### [Exercise materials]
┄┄┄┄┄┄┄┄┄┄┄┄┄┄┄┄┄┄┄┄

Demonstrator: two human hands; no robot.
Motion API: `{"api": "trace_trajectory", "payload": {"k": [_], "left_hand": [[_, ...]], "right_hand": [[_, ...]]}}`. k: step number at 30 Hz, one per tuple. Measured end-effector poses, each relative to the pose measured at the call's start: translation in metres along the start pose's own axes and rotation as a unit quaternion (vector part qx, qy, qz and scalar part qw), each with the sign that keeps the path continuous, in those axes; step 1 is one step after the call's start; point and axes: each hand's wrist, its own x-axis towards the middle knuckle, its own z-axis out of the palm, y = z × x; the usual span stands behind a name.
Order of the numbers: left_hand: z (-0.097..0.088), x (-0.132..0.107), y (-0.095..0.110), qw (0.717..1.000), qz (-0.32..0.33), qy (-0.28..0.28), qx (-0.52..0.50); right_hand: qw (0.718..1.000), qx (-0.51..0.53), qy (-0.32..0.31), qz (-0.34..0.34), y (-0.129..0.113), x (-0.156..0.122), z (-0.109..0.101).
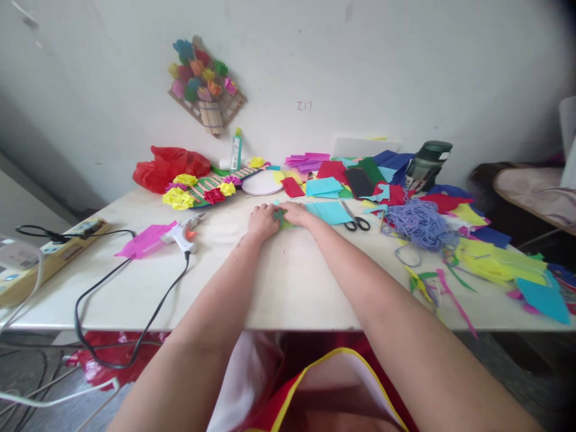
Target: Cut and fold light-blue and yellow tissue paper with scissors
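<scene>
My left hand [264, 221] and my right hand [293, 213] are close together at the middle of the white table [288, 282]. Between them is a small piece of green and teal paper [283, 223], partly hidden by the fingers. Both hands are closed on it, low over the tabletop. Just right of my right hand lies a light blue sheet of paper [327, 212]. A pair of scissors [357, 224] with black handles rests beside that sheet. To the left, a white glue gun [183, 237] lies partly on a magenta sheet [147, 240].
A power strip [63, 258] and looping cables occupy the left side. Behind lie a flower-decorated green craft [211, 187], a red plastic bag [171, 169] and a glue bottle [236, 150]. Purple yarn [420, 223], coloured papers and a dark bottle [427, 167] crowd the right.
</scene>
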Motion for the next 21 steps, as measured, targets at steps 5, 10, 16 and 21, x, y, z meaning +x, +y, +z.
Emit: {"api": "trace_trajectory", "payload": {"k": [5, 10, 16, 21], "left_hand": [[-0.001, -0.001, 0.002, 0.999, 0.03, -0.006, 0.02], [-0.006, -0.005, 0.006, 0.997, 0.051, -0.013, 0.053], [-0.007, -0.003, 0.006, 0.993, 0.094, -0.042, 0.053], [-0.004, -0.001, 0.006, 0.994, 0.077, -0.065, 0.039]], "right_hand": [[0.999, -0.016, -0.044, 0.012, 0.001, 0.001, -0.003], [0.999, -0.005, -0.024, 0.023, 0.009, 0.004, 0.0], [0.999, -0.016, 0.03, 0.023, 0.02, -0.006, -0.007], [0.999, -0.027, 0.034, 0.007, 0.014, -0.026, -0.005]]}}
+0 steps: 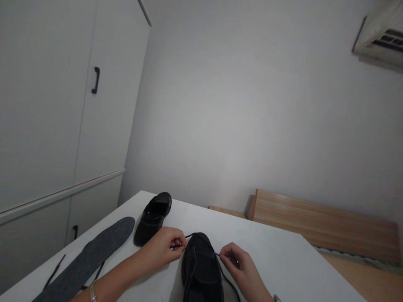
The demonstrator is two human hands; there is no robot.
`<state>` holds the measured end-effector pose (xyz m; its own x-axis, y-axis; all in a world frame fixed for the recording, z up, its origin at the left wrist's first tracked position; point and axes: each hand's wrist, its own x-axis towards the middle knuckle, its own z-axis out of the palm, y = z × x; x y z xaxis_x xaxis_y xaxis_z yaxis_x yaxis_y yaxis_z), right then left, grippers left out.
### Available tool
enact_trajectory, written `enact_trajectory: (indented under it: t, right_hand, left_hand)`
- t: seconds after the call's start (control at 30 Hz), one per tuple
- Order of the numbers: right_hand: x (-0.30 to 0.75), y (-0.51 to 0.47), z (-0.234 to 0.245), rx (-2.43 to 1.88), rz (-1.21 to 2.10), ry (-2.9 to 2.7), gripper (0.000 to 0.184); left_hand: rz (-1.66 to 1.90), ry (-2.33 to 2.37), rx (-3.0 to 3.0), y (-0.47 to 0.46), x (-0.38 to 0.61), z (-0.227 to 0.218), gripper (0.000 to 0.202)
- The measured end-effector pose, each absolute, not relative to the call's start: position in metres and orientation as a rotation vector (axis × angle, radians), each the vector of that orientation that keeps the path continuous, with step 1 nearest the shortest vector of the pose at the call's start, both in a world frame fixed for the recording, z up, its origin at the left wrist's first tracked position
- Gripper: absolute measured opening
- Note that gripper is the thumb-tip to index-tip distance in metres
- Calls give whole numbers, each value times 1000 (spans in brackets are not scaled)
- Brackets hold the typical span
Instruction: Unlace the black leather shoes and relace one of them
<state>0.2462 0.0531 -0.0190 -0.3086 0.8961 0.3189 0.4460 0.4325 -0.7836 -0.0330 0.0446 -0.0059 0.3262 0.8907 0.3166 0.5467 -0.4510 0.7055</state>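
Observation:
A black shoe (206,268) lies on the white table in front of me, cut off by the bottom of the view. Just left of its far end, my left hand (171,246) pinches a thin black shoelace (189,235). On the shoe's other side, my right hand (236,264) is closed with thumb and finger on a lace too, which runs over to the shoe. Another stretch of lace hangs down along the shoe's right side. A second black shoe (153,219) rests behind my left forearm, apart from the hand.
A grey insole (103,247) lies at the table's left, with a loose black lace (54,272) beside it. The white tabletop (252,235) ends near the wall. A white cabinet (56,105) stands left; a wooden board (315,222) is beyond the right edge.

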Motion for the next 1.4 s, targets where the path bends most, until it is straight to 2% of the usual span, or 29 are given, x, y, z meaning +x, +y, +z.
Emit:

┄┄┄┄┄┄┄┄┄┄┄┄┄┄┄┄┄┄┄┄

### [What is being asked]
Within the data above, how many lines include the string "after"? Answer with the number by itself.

### [Answer for this exercise]
2